Frustration at the lack of immediate fulfillment can diminish our excitement and inertia, often distracting us from the small actions required to make a big difference in our progress.
What are those small actions that can make a big difference both personally and professionally? Here are a few that have helped me. . .
Learn to say no.
It is integral for you to be honest with yourself about your responsibilities to your family and your business. Over extending yourself with people/projects/things that don’t respect your time or talent serve no one.
Recently I made the decision, under the sage advice of our company’s Board of Advisors, to step back or ask for help from quite a few volunteer and community endeavors. Though giving back to my community is very important to me, if I was to reach my personal and professional goals, I would need to reassess all of my commitments and reallocate some of that time to focus on my family and business responsibilities. Never feel guilty for saying no and remember that asking for help from “teammates” who aren’t pulling their weight is NOT complaining.
Take time to say thank you personally.
Seems simple enough right? But surprisingly it is not expressed enough in a thoughtful and personal way.
Sure you can send an email, text or tweet, but taking the time to actually sit down and hand write a note expressing your gratitude or simply to say hello has a two fold benefit.
One is for you. Starting or ending your day with an a few minutes of gratitude will do wonders for your life. It keeps you focused on the people who are helping you become a better person every day.

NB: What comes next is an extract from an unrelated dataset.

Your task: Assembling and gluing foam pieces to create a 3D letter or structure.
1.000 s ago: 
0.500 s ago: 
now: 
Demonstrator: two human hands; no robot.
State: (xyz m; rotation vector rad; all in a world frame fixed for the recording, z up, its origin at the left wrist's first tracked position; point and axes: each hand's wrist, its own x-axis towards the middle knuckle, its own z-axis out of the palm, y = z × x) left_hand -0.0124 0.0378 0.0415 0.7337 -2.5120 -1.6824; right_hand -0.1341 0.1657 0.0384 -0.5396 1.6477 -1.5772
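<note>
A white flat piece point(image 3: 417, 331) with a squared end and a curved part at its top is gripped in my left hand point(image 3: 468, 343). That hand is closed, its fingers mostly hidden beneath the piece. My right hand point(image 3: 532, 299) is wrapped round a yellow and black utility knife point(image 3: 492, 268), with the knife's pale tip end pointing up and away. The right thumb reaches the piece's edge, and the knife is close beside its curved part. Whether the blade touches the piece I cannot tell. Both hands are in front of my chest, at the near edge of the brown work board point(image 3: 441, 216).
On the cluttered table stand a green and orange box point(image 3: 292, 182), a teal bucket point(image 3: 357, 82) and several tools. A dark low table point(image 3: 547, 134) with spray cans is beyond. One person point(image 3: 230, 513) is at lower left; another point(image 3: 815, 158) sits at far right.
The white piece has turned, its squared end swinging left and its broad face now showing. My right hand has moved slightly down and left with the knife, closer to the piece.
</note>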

Second, it lets that person know that you value them. In a world where the majority of mail delivered is poorly designed sales ads that go directly to the recycling bin, a hand written note will stand out and act as a reminder that they are a treasured part of your life.
Schedule time to review actions and goals.
This may sound strange for some of you, but it’s important to schedule time (once a week, once month, once a quarter, once a year – what ever works for you) to review your list of short term and long term goals so that you don’t get lost.
Be honest with yourself and your mentors when reviewing the actions that you have taken daily to meet your goals.
If how you have been spending your time isn’t producing the results you had hoped for, has taken too much of your time away from your action items or maybe some of your goals have changed completely – by establishing these “checkups” so that you can course correct, with a firm action plan, you will keep heading in the right direction . . . even if the direction changes.
Be self caring.
Schedule time for YOU.
You heard me.
Treat your time alone as important as a client meeting. No interruptions, social media, phone calls or text messages and no cancellations unless it’s an emergency. Unplug and dive into your own time. It’s important to take time to refill your reserves and understand the importance of taking “me time”.
It’s no secret that stress and anxiety are productivity killers. We can easily fall into the trap of putting everyone and everything before our own needs. Working 12-16hr days, 7 days a week will only get you closer to the grave, not your goals.
Go see a movie, read a book, go for a bike ride, take a day trip.
By making time for all of the things you enjoy, that are not work or family related, you are giving yourself permission to stay physically and mentally fit. Two key ingredients you need to reach your goals.
I have a habit, that I started years ago, where I create vision boards of my goals and what I want to accomplish, places I want to visit and motivational quotes that help keep me stay centered.
Reviewing these vision boards is one element in my daily routine that helps me stay positive. Another is to surround myself (both online and off) with people who exude the kindness and confidence that I admire.
We all have been around those people who prefer to tear others down with idle gossip, rude insults or ‘country club compliments’ that are more like a brick in a lace glove.
It is up to us to distance ourselves from those who don’t add value to our lives. Instead, I recommend that you invest your time with people who will tell you like it is without trying to drown your self worth.
Creating a positive mindset doesn’t mean that each day will be filled with rainbows and unicorns. I’m not delusional. But I am a firm believer that our attitude in how we handle a situation or challenge and how we let if set the tone for the rest of our day is up to us. It takes a concerted effort every single day and some days, it’s damn tough.
Make a commitment to yourself that you will take a stand to defend your boundaries.
Be willing to walk away from those who are consistently negative or disparaging of you or others. Lifting your voice to support and encourage others is a huge investment in your own personal positive posse that will be there to cheer you on when you need it most.
Remember that progress takes time and the leverage to make things happen starts in your own mind.
Small actions really do make a big difference.
What small actions have you taken that have made a big difference for you or your business?